## What needs to be done
Report how many lines in the records that follow have the word "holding" in them, giving the number and nothing more.

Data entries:

Segment Open

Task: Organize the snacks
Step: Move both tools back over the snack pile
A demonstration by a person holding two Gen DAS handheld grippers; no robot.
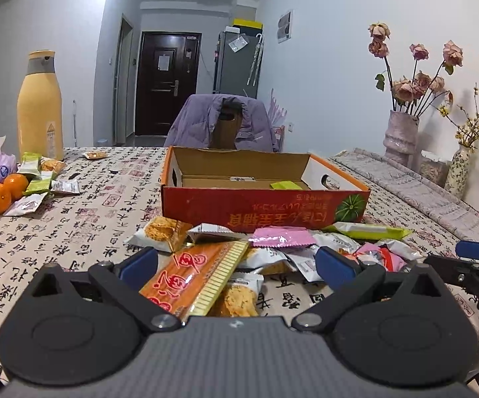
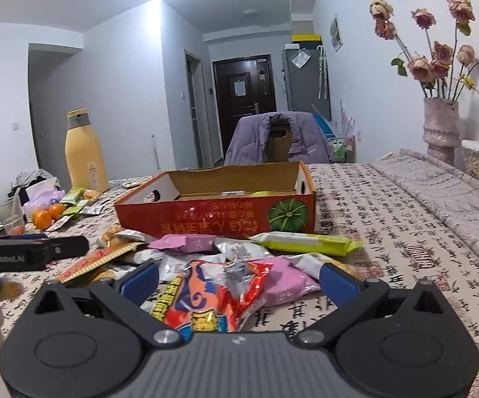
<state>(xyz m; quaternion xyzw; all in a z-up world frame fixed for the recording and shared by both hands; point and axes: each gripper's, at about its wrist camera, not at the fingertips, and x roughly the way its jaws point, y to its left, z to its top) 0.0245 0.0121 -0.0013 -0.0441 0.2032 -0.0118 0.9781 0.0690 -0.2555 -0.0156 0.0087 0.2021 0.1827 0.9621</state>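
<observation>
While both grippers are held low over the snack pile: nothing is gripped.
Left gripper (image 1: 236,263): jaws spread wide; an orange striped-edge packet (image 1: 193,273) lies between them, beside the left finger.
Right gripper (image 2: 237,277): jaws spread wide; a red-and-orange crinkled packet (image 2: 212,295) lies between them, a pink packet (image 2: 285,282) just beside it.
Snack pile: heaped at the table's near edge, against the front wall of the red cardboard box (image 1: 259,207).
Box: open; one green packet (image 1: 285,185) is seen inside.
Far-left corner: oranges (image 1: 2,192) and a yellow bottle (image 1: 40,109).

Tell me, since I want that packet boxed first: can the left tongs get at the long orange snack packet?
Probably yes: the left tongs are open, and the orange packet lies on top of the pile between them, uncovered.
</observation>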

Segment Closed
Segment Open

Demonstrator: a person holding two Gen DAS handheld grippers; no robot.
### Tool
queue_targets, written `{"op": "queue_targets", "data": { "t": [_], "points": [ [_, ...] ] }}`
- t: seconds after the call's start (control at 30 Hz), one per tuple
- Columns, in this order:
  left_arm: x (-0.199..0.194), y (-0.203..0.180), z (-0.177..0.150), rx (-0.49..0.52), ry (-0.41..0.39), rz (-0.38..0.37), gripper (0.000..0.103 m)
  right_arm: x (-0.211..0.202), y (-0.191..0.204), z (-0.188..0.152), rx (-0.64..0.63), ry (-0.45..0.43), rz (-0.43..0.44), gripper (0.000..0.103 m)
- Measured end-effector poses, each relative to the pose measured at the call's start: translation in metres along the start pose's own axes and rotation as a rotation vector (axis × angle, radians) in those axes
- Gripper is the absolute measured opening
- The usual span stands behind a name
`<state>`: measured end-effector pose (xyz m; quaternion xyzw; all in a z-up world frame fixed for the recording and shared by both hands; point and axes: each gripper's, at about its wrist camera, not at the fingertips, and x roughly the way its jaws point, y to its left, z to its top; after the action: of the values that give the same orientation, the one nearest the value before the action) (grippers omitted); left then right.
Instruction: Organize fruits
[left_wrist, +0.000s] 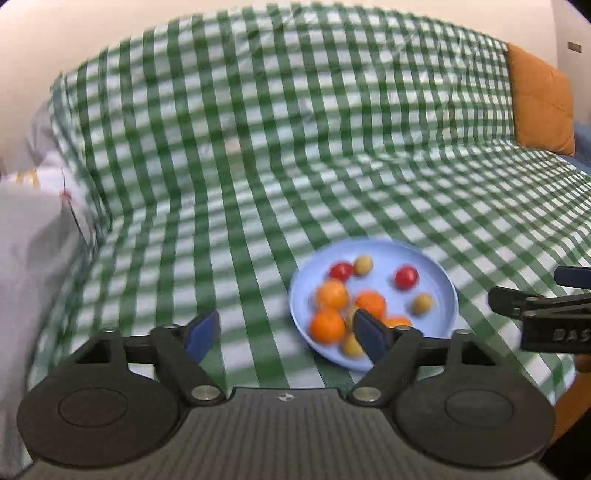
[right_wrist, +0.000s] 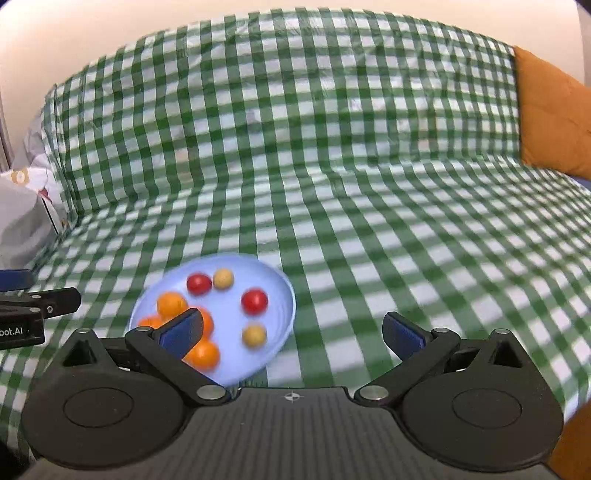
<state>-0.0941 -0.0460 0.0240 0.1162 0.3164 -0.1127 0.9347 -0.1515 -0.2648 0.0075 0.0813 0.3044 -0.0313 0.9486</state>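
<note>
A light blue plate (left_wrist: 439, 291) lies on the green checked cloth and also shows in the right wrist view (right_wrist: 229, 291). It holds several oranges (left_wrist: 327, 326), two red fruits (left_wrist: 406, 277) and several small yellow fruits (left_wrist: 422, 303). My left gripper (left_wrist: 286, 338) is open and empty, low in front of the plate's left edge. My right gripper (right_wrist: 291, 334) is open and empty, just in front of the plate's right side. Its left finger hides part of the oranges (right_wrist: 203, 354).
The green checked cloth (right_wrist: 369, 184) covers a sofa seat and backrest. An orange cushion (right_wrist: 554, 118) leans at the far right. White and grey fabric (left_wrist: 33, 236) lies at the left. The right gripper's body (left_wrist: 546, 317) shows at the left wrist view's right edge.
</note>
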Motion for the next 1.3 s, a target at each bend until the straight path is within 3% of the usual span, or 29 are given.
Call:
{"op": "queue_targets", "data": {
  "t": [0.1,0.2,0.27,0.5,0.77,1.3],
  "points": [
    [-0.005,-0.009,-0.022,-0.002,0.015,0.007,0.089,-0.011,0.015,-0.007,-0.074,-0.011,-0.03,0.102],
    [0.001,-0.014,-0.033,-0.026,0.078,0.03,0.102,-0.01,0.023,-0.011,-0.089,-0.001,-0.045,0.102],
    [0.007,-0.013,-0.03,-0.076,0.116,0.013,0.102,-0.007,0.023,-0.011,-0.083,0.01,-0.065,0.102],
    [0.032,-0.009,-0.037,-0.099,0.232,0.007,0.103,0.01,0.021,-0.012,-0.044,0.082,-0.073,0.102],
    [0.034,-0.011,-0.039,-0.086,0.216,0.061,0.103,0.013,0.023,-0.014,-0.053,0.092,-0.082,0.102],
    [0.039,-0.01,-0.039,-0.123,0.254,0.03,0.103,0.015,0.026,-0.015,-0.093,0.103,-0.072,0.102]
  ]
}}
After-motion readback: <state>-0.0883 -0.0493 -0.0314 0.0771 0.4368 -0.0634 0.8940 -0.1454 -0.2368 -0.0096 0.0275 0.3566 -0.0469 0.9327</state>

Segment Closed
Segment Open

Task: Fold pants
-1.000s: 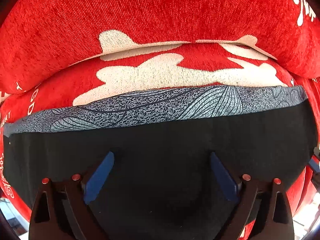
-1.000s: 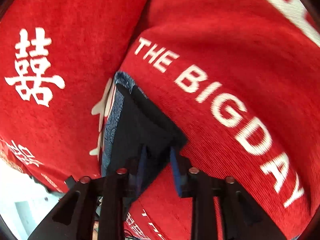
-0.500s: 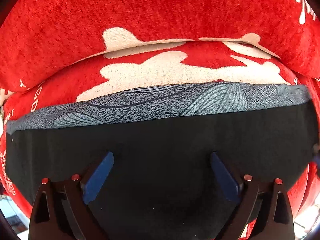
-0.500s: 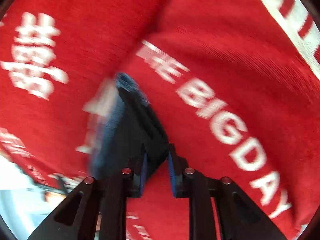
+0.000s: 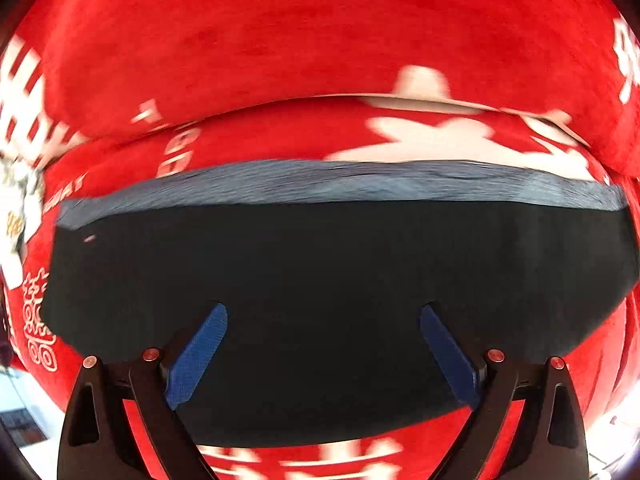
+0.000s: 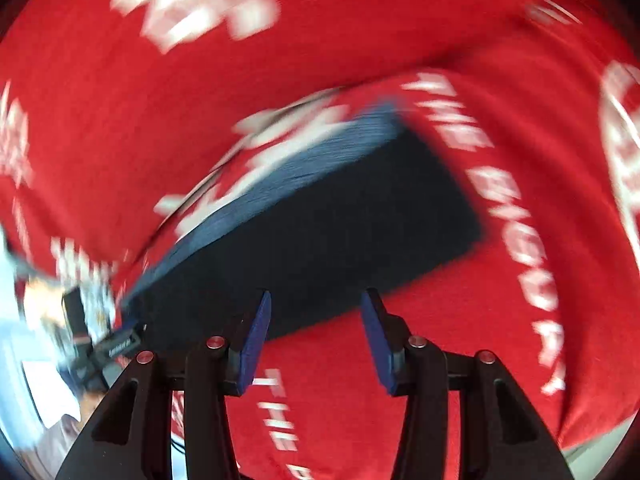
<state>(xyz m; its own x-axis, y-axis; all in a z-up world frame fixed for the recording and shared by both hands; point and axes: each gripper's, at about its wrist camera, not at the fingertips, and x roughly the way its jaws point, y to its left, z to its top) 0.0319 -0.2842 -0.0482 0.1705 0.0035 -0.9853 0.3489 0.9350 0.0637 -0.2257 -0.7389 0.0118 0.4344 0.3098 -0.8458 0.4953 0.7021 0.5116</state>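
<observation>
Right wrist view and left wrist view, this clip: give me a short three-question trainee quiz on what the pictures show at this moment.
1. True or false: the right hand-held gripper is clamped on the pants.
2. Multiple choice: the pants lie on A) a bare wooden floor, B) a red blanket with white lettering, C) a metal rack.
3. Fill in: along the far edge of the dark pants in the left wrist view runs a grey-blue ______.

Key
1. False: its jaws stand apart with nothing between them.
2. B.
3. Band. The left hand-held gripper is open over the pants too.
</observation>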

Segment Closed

## Solution to this exercise
2